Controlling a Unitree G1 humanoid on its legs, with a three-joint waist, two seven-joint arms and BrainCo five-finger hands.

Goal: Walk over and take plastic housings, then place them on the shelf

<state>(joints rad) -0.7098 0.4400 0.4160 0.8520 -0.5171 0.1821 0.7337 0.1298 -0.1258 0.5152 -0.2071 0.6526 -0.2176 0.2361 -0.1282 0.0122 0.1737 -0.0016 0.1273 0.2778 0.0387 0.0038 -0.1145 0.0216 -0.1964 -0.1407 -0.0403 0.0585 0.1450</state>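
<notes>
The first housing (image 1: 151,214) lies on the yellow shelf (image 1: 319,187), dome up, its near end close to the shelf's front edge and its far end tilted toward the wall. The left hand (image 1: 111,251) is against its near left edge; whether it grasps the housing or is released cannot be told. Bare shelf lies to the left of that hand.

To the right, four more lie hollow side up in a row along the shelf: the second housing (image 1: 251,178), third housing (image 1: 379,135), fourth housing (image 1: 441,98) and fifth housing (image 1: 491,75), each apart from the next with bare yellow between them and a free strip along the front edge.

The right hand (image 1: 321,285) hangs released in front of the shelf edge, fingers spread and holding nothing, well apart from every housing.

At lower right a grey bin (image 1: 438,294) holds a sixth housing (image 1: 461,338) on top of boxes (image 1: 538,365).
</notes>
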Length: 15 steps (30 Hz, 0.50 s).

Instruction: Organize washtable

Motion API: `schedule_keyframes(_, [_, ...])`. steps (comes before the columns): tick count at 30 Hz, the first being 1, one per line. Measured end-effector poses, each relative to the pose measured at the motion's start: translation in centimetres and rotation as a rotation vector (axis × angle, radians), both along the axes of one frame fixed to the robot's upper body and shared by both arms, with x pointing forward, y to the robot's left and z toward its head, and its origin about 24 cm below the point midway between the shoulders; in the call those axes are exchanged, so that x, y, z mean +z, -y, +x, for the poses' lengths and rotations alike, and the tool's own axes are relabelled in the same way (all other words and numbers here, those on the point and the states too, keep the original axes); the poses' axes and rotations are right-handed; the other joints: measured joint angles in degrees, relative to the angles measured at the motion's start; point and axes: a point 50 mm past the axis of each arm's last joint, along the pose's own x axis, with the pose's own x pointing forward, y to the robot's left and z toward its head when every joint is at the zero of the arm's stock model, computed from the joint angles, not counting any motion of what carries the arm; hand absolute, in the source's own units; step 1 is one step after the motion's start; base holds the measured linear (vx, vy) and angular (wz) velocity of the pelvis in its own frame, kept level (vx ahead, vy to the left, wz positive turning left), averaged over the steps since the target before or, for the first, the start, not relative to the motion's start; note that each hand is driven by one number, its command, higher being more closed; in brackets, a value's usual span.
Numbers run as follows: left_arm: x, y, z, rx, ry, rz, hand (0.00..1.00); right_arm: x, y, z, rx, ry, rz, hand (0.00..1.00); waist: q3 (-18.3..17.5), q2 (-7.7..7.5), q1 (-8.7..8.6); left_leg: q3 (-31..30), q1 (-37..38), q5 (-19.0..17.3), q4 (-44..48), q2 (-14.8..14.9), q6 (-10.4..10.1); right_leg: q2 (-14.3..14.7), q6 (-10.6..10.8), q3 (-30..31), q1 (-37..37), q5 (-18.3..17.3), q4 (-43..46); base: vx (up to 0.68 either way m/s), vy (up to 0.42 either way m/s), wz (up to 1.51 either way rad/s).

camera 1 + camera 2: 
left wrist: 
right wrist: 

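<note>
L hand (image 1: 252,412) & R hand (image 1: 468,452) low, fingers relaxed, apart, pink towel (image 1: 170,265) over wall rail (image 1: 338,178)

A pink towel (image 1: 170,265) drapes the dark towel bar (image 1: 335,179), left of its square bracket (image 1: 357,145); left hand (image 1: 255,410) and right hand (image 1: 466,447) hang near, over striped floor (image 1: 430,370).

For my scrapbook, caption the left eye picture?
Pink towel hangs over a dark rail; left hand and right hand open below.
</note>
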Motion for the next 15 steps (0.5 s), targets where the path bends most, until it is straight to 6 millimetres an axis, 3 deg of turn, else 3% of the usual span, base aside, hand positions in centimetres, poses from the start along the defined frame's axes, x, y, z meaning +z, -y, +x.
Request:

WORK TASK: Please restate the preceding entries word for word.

TASK RESPONSE:
Controlling a Unitree G1 humanoid on its legs, with a three-joint waist, two seven-joint arms and BrainCo five-finger hands.

Goal: Walk over and take plastic housings, then place them on the shelf

<state>(joints rad) -0.7098 0.4400 0.4160 0.8520 -0.5171 0.1821 0.7337 0.1298 -0.1258 0.5152 -0.2071 0.6526 -0.2176 0.2361 -0.1282 0.0122 0.1737 -0.0016 0.1273 0.2778 0.0387 0.0038 -0.1145 0.0216 -0.1964 -0.1407 -0.0403 0.0585 0.1450</state>
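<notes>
The first housing (image 1: 151,214) lies on the yellow shelf (image 1: 319,187), dome up, its near end close to the shelf's front edge and its far end tilted toward the wall. The left hand (image 1: 111,251) is against its near left edge; whether it grasps the housing or is released cannot be told. Bare shelf lies to the left of that hand.

To the right, four more lie hollow side up in a row along the shelf: the second housing (image 1: 251,178), third housing (image 1: 379,135), fourth housing (image 1: 441,98) and fifth housing (image 1: 491,75), each apart from the next with bare yellow between them and a free strip along the front edge.

The right hand (image 1: 321,285) hangs released in front of the shelf edge, fingers spread and holding nothing, well apart from every housing.

At lower right a grey bin (image 1: 438,294) holds a sixth housing (image 1: 461,338) on top of boxes (image 1: 538,365).
</notes>
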Length: 15 steps (30 Hz, 0.50 s).

Instruction: Organize washtable

Motion API: `schedule_keyframes(_, [_, ...])`. steps (comes before the columns): tick count at 30 Hz, the first being 1, one per line. Measured end-effector poses, each relative to the pose measured at the motion's start: translation in centimetres and rotation as a rotation vector (axis × angle, radians), both along the axes of one frame fixed to the robot's upper body and shared by both arms, with x pointing forward, y to the robot's left and z toward its head, and its origin about 24 cm below the point midway between the shoulders; in the call those axes are exchanged, so that x, y, z mean +z, -y, +x, for the poses' lengths and rotations alike, and the tool's own axes are relabelled in the same way (all other words and numbers here, those on the point and the states too, keep the original axes); the poses' axes and rotations are right-handed; the other joints: measured joint angles in degrees, relative to the angles measured at the motion's start; point and axes: a point 50 mm past the axis of each arm's last joint, along the pose's own x axis, with the pose's own x pointing forward, y to the robot's left and z toward its head when every joint is at the zero of the arm's stock model, computed from the joint angles, not counting any motion of what carries the arm; hand absolute, in the source's own units; step 1 is one step after the motion's start; base holds the measured linear (vx, vy) and angular (wz) velocity of the pelvis in its own frame, kept level (vx ahead, vy to the left, wz positive turning left), averaged over the steps since the target before or, for the first, the start, not relative to the motion's start; note that each hand is driven by one number, its command, higher being more closed; in brackets, a value's usual span.
Numbers run as follows: left_arm: x, y, z, rx, ry, rz, hand (0.00..1.00); right_arm: x, y, z, rx, ry, rz, hand (0.00..1.00); waist: q3 (-18.3..17.5), q2 (-7.7..7.5), q1 (-8.7..8.6); left_leg: q3 (-31..30), q1 (-37..38), q5 (-19.0..17.3), q4 (-44..48), q2 (-14.8..14.9), q6 (-10.4..10.1); right_leg: q2 (-14.3..14.7), q6 (-10.6..10.8), q3 (-30..31), q1 (-37..37), q5 (-18.3..17.3), q4 (-43..46); base: vx (up to 0.68 either way m/s), vy (up to 0.42 either way m/s), wz (up to 1.51 either way rad/s).

camera 1 + camera 2: 
left wrist: 
right wrist: 

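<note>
L hand (image 1: 252,412) & R hand (image 1: 468,452) low, fingers relaxed, apart, pink towel (image 1: 170,265) over wall rail (image 1: 338,178)

A pink towel (image 1: 170,265) drapes the dark towel bar (image 1: 335,179), left of its square bracket (image 1: 357,145); left hand (image 1: 255,410) and right hand (image 1: 466,447) hang near, over striped floor (image 1: 430,370).

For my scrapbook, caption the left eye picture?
Pink towel hangs over a dark rail; left hand and right hand open below.
</note>
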Motion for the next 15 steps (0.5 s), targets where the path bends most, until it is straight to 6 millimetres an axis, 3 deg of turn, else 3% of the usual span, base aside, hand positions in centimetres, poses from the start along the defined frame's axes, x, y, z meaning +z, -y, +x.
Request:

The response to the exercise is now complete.